What does this mean for distributor retailers?
The 100 per cent volumetric charge results in a much higher marginal price for the distributor-retailers than the marginal cost to Seqwater of providing the water. This means that Seqwater’s customers, the distributor-retailers, invest millions of dollars each year to reduce leaks in their networks to decrease their bulk water costs to Seqwater.
For Seqwater, the reduction in demand through the reduced leaks results in a loss of revenue that is greater than the reduction in costs. This then increases the variable charge in the next regulatory period, which in turn creates an even stronger incentive to reduce leaks (assuming the 100 per cent tariff structure remains in place). The distributor-retailers’ focus on reducing network leaks is a completely rational response to an irrational tariff structure.
As a result, the supply chain of the water industry bears a higher cost incurred in delivering the water than there would be if a lower, more cost-reflective usage charge was applied. As the distributor-retailer incurs a higher marginal cost through this tariff structure, the increase in costs for the distributor-retailer in reducing network leaks will not be offset by a reduction in costs for Seqwater as the bulk water supplier. The result is a higher cost to supply water than would be the case under a more cost-reflective tariff structure.

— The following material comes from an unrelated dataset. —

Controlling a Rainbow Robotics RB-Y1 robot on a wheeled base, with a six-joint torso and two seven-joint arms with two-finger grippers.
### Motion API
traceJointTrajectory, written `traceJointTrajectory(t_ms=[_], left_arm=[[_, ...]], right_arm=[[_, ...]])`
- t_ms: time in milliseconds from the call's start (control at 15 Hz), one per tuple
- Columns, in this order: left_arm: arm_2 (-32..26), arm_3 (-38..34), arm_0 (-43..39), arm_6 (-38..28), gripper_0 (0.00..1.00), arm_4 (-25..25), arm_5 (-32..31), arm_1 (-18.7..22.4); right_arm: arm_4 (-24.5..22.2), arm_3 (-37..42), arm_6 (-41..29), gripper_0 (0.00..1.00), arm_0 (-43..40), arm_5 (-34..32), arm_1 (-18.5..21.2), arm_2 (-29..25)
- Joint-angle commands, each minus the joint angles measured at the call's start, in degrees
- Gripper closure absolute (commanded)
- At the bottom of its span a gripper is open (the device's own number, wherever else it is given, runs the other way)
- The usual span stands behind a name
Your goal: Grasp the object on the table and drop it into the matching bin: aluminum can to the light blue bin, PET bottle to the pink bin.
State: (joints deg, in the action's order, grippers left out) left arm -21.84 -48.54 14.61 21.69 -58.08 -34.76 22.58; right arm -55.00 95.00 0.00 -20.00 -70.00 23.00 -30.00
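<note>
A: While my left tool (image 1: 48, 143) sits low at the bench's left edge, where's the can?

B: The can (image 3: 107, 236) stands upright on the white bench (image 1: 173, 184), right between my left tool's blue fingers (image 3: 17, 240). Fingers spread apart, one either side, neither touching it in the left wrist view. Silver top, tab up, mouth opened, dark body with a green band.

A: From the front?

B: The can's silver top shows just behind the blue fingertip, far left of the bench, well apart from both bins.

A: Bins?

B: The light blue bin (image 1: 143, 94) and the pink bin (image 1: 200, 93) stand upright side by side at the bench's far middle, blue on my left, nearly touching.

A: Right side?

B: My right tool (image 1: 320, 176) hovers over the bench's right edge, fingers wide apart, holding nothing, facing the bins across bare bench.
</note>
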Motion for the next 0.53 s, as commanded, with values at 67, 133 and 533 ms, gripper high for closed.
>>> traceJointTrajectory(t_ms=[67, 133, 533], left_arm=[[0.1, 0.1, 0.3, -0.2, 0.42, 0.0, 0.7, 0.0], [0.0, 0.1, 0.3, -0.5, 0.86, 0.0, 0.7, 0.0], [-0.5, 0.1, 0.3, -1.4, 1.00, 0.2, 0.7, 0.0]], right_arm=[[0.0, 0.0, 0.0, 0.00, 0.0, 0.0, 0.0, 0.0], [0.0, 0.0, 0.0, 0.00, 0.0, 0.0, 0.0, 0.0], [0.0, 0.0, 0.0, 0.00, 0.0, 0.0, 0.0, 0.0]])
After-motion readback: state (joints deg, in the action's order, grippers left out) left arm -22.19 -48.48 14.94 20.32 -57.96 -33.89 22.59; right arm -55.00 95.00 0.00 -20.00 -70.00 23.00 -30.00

The following figure provides a stylised example of the difference between marginal cost and marginal price for network leaks under the Seqwater example. There is a point at which it becomes no longer economic to repair network leaks – this is where the savings from the works are less than the cost of actually undertaking the work. The difference between the two columns represents the difference in costs faced by the distributor-retailer and therefore significantly changes that decision-point about when it is economic to repair network leaks.
To consider an alternative, if the water industry in South East Queensland was vertically integrated as in South Australia and Western Australia, investments in leak reduction would be primarily driven by the left-hand column. This would result in a much lower incentive to invest in leak reduction methods throughout the network as the benefits from the savings would be much lower. Therefore the increased spend on network leaks is primarily driven by an inappropriate pricing signal from the bulk service provider to the distributor-retailers.

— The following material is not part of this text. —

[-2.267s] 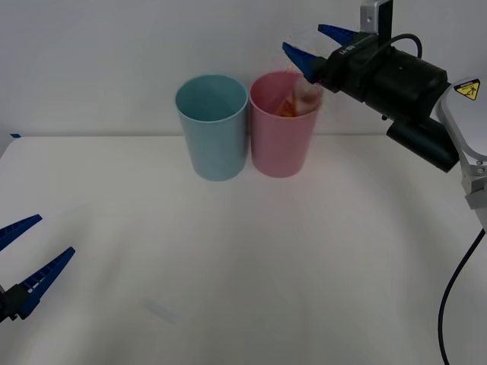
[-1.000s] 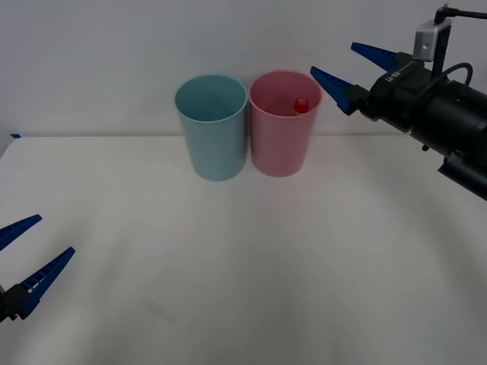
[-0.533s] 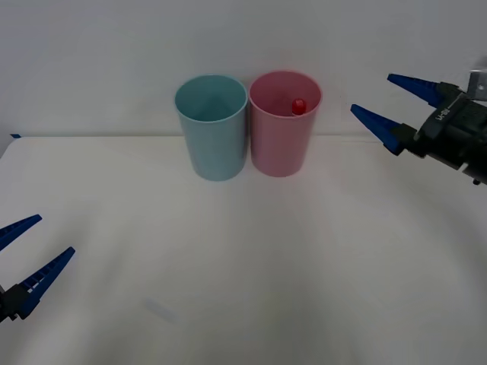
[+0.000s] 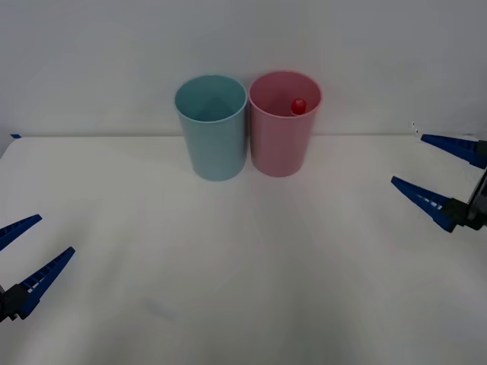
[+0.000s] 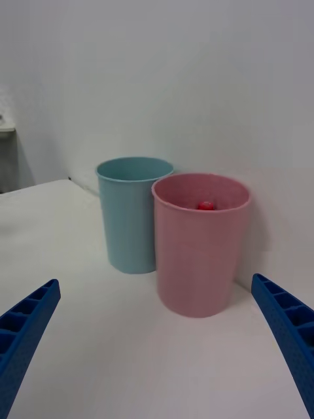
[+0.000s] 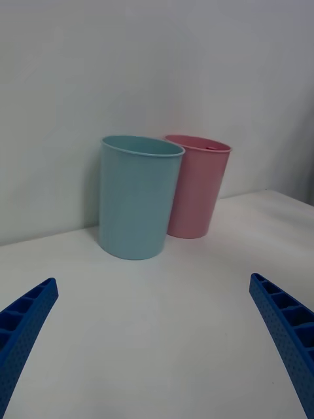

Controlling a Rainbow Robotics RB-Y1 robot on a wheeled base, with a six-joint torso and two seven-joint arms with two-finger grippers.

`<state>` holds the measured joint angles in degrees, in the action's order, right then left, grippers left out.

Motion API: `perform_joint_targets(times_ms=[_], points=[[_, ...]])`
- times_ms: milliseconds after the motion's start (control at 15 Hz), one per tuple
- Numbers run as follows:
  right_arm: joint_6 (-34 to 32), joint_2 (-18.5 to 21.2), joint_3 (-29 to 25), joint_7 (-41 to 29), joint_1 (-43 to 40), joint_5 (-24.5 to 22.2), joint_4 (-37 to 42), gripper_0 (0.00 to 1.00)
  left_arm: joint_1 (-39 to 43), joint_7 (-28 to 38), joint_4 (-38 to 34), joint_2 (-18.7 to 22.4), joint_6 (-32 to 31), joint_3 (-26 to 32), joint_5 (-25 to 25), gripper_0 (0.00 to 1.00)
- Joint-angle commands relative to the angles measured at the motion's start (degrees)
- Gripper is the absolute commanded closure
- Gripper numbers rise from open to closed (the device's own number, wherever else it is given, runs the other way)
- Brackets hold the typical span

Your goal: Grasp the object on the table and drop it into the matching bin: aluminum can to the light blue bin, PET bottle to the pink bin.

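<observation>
the pet bottle [image 4: 298,106] sits inside the pink bin [image 4: 283,137], only its red cap peeking above the rim, tucked toward the bin's far right side. from the right wrist view that cap [image 5: 205,205] shows as a small red dot just inside the pink rim. the pink bin stands upright at the back of the white bench [image 4: 243,266], touching or just beside the light blue bin [image 4: 213,129] on its left, both upright near the wall.

the right end effector [image 4: 443,180] hangs over the bench's right edge, well apart from the bins, its blue ribbed fingers [image 4: 423,202] spread wide with nothing between them. the left end effector [image 4: 25,253] sits low at the bench's front left corner, well away from both bins, fingers [image 4: 44,277] parted wide as well and carrying nothing. in the left wrist view the light blue bin [image 6: 139,196] stands in front, the pink bin [image 6: 196,186] partly behind it.
</observation>
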<state>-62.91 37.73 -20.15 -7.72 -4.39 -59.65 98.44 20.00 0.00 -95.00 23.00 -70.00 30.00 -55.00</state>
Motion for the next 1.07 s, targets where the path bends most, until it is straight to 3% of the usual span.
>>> perform_joint_targets(times_ms=[67, 333, 467, 1067], points=[[-5.2, 0.0, -3.3, 1.1, -4.5, 2.7, -0.1, 0.00, 0.0, 0.0, 0.0, 0.0, 0.0, 0.0, 0.0, 0.00], [-10.3, 0.0, -6.6, 3.7, -10.8, 5.7, 0.0, 0.00, 0.0, 0.0, 0.0, 0.0, 0.0, 0.0, 0.0, 0.00], [-10.9, 0.0, -7.3, 8.2, -14.0, 7.0, 0.0, 0.00, 0.0, 0.0, 0.0, 0.0, 0.0, 0.0, 0.0, 0.00], [-13.7, -2.7, -10.2, 9.2, -22.3, 7.5, 0.8, 0.00, 0.0, 0.0, 0.0, 0.0, 0.0, 0.0, 0.0, 0.00]])
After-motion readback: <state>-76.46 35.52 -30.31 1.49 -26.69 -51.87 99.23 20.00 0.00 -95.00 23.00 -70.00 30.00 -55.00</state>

The higher marginal cost also has impacts distributor-retailers’ decision-making in augmentation investment. This is especially prevalent where investment decisions are underpinned by avoidable costs, such as through recycled water solutions that reduce the need for future potable water supply augmentations. In this example the higher marginal cost will result in an investment bias towards options that potentially reduce the need for future potable supply augmentations.

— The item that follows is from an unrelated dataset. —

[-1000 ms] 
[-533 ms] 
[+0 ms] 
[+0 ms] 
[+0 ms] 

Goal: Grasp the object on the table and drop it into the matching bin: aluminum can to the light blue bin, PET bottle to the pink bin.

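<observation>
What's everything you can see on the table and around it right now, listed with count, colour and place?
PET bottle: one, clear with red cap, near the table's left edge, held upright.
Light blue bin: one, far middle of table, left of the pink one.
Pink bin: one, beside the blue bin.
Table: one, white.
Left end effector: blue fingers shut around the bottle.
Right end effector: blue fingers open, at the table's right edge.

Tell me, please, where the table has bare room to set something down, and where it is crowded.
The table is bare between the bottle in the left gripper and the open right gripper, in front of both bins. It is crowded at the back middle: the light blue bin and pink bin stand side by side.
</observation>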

What does it mean for end-use customers?
What this tariff structure means is that the end-use customers – that is, residential and non-residential customers – incur a higher cost for the combined water services than they should. This is because while the distributor-retailer is, very rationally, spending money to reduce its costs where it is efficient to do so, the subsequent loss of net revenue (revenue in excess of avoided costs) by Seqwater is greater. This results in an increase in Seqwater’s prices in the next period which more than offsets any decrease in the costs of the distributor-retailer.
The end result is a higher bill for the end-use customer that is solely driven by the pricing signals from Seqwater’s tariff structure. These price increases have a significant impact on customer ‘utility’ from water usage and the satisfaction of the end-use customers.
Efficient tariff structures and pricing signals are crucial for driving economic efficiency, and the tools available for water utilities to drive efficiency are complex and contingent on the markets in which they operate. There are three key findings that we hope water utilities will carry into their pursuit of economic efficiency:
- Pricing signals can impact efficient investment evaluation. If the cost of water to the distributor is much higher than the actual cost to supply from Seqwater, this will influence the distributor’s investment decisions.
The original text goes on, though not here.